- **Problem description**
Return all the data verbatim but without images.

- **Given material**
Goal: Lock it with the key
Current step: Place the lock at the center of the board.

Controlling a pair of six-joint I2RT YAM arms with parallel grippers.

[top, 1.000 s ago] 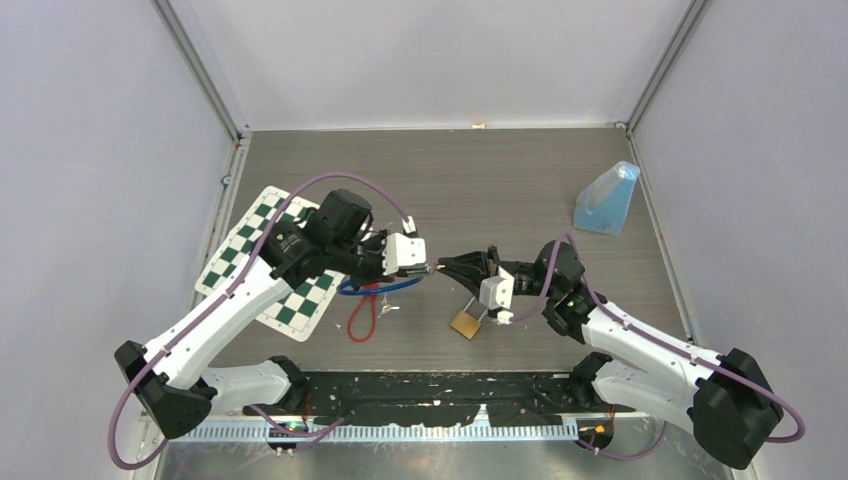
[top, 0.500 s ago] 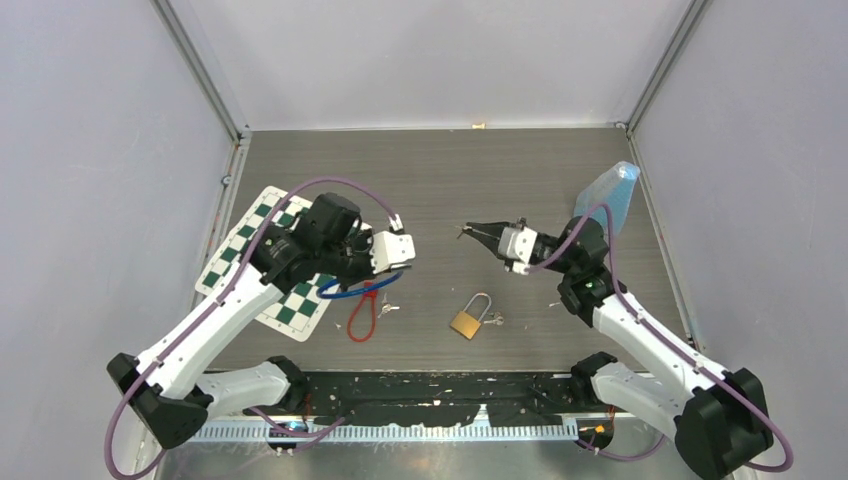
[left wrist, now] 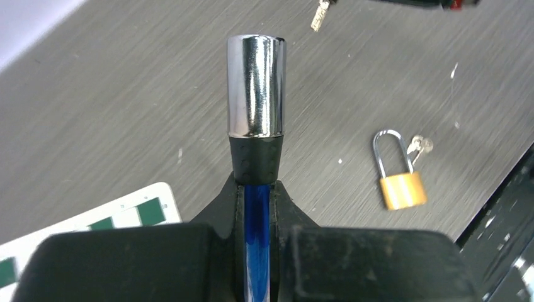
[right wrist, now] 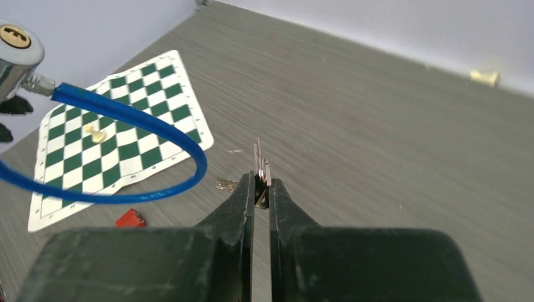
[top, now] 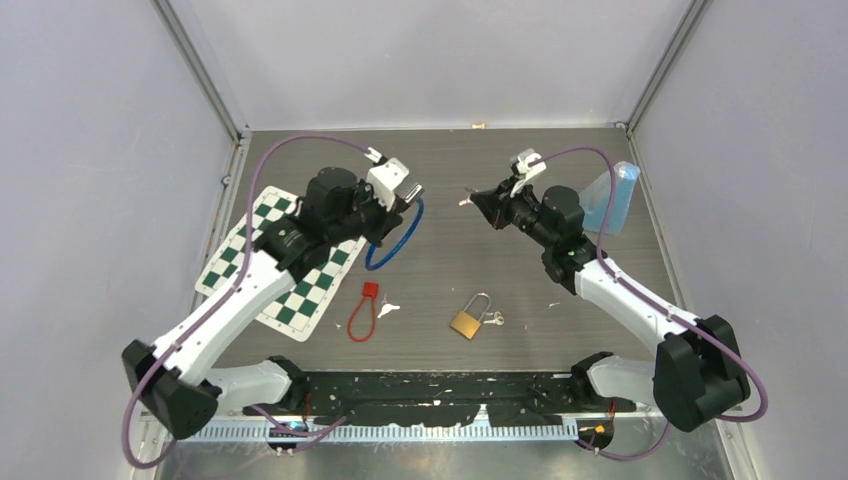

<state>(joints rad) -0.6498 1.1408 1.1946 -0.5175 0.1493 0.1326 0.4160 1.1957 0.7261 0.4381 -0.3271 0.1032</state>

- **Written solution**
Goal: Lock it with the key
Current step: Place the lock at the center of the board.

Controlling a pair of six-joint I2RT YAM arms with parallel grippers.

[top, 1.000 s ago] 
[top, 0.500 s ago] 
[left wrist, now] 
[right wrist, now] 
[top, now] 

<state>(joints rad) -0.6498 1.1408 1.1946 -0.5175 0.1493 0.1326 0.4160 1.1957 0.7261 0.4381 -0.3271 0.1032</state>

Nothing further is required for this exercise.